SSL with GRPC on AWS EKS and Istio Ingress gives StatusCode.UNAVAILABLE

1.4k views Asked by At

I'm running a kubernetes cluster using AWS EKS service (K8S version 1.17), with Istio (1.7.1) installed on it as an Operator installation.

I've been running the services just fine as they work properly, and also I'm running the Istio Ingress Gateway as ingress service, published with an AWS NLB with the following annotations on the Istio Ingress Gateway:

metadata:
  annoations:
    service.beta.kubernetes.io/aws-load-balancer-type: "nlb"
    service.beta.kubernetes.io/aws-load-balancer-backend-protocol: "tcp"
    service.beta.kubernetes.io/aws-load-balancer-internal: "false"
    service.beta.kubernetes.io/aws-load-balancer-ssl-cert: "redacted arn"
    service.beta.kubernetes.io/aws-load-balancer-ssl-ports: "https"

This creates successfully the NLB with 4 listeners (as per Istio ingress definition), with the 443 running TLS with the provided certificate.

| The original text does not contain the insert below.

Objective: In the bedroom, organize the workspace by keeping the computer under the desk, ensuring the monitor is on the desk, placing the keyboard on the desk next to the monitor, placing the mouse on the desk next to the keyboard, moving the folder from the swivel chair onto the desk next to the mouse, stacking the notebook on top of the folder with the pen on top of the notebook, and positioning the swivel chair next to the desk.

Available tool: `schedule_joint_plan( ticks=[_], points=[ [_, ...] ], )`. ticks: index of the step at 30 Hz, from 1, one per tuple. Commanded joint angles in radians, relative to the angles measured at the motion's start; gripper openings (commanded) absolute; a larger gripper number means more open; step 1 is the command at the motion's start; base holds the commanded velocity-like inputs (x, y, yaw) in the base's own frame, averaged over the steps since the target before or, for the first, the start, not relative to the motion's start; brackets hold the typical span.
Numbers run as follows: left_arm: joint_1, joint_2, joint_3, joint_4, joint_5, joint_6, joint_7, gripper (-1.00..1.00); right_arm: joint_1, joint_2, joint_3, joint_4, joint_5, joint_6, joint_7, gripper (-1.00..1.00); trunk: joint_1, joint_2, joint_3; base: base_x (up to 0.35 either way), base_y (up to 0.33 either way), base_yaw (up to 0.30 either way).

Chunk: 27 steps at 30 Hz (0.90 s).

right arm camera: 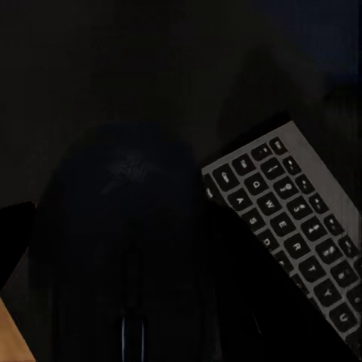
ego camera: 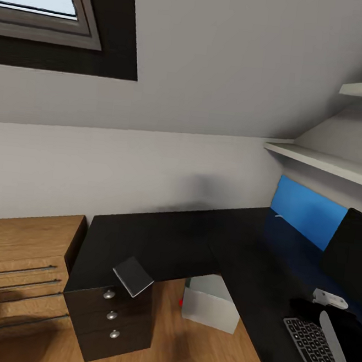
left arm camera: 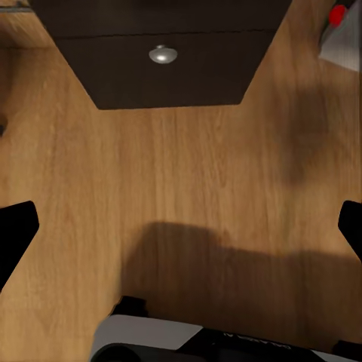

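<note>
Under the desk [ego camera: 158, 240] sits the computer [ego camera: 210, 304].

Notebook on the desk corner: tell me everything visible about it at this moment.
The notebook is a thin rectangular book with a plain grey cover and dark edges. It lies closed and flat on the black desk, at the front corner above the drawer stack with round silver knobs. It sits turned at an angle to the desk edges, and one corner juts out past the front edge. Nothing lies on it and no gripper touches it.
</note>
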Motion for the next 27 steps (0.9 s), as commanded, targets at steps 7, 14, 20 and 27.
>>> schedule_joint_plan(
  ticks=[7,14,20,27],
  points=[
    [0.0,0.001,-0.002,-0.002,0.006,-0.038,0.007,1.0,-0.001,0.001,0.094,-0.001,-0.009,-0.018,-0.016,-1.0,0.001,-0.002,-0.002,0.272,0.0,-0.032],
    [0.0,0.0,-0.002,-0.002,0.007,-0.044,0.007,1.0,-0.001,0.001,0.106,0.048,-0.003,-0.09,-0.019,-1.0,0.001,-0.002,-0.002,0.303,0.0,0.0],
    [0.0,-0.001,-0.002,0.0,0.008,-0.044,0.007,1.0,-0.016,0.001,0.107,0.117,0.0,-0.157,-0.021,-1.0,0.001,-0.002,-0.002,0.221,-0.033,0.0],
    [0.0,-0.003,-0.04,0.033,0.008,-0.044,0.007,1.0,-0.167,-0.003,0.107,0.418,0.073,-0.279,-0.023,-1.0,0.001,-0.002,-0.002,0.169,-0.078,0.0]
  ],
)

Behind it the Gateway is configured as following:

apiVersion: networking.istio.io/v1beta1
kind: Gateway
metadata:
  name: service-gateway
  namespace: istio-system
spec:
  selector:
    istio: ingressgateway
  servers:
    - port:
        number: 80
        name: grpc-plain
        protocol: GRPC
      hosts:
        - redacted
    - port:
        number: 443
        name: grpc-tls
        protocol: GRPC
      hosts:
        - redacted
---
apiVersion: networking.istio.io/v1beta1
kind: VirtualService
metadata:
  name: service-vservice
  namespace: app
spec:
  gateways:
  - istio-system/service-gateway
  hosts:
  - redacted
  http:
  - route:
    - destination:
        host: service
        port:
          number: 8000

but while the plain port (80) works just fine with the load balancer, the SSL/TLS port 443 gives the following error using any language (tested with C, C++, Python):

grpc._channel._InactiveRpcError: <_InactiveRpcError of RPC that terminated with:
    status = StatusCode.UNAVAILABLE
    details = "failed to connect to all addresses"
    debug_error_string = "{"created":"@1601027790.018488379","description":"Failed to pick subchannel","file":"src/core/ext/filters/client_channel/client_channel.cc","file_line":4089,"referenced_errors":[{"created":"@1601027790.018476348","description":"failed to connect to all addresses","file":"src/core/ext/filters/client_channel/lb_policy/pick_first/pick_first.cc","file_line":393,"grpc_status":14}]}"
>

As an example, the Python client has been initialized as following:

import grpc
from service_pb2_grpc import ServiceStub

creds = grpc.ssl_channel_credentials()

with grpc.secure_channel(url, creds) as channel:
    grpc_client = ServiceStub(channel)

What am i doing wrong to get this error while using a simple client?

1

There are 1 answers

1
Piotr Malec On

According to this article about using GRPC on AWS, it appears that using GRPC on AWS is a challenging task.

There is another article about how to create a load blanacer for GRPC on AWS.

Here’s the fact – gRPC does not work with AWS load balancers properly.

It follows up with a workaround using envoy:

How Can you Load Balance gRPC on AWS using Envoy

So what’s the solution here? We decided to use third-party software for load balancing. In this case, we used Envoy (for AWS load balancer Layer 7). It’s an open-source software created by Lyft.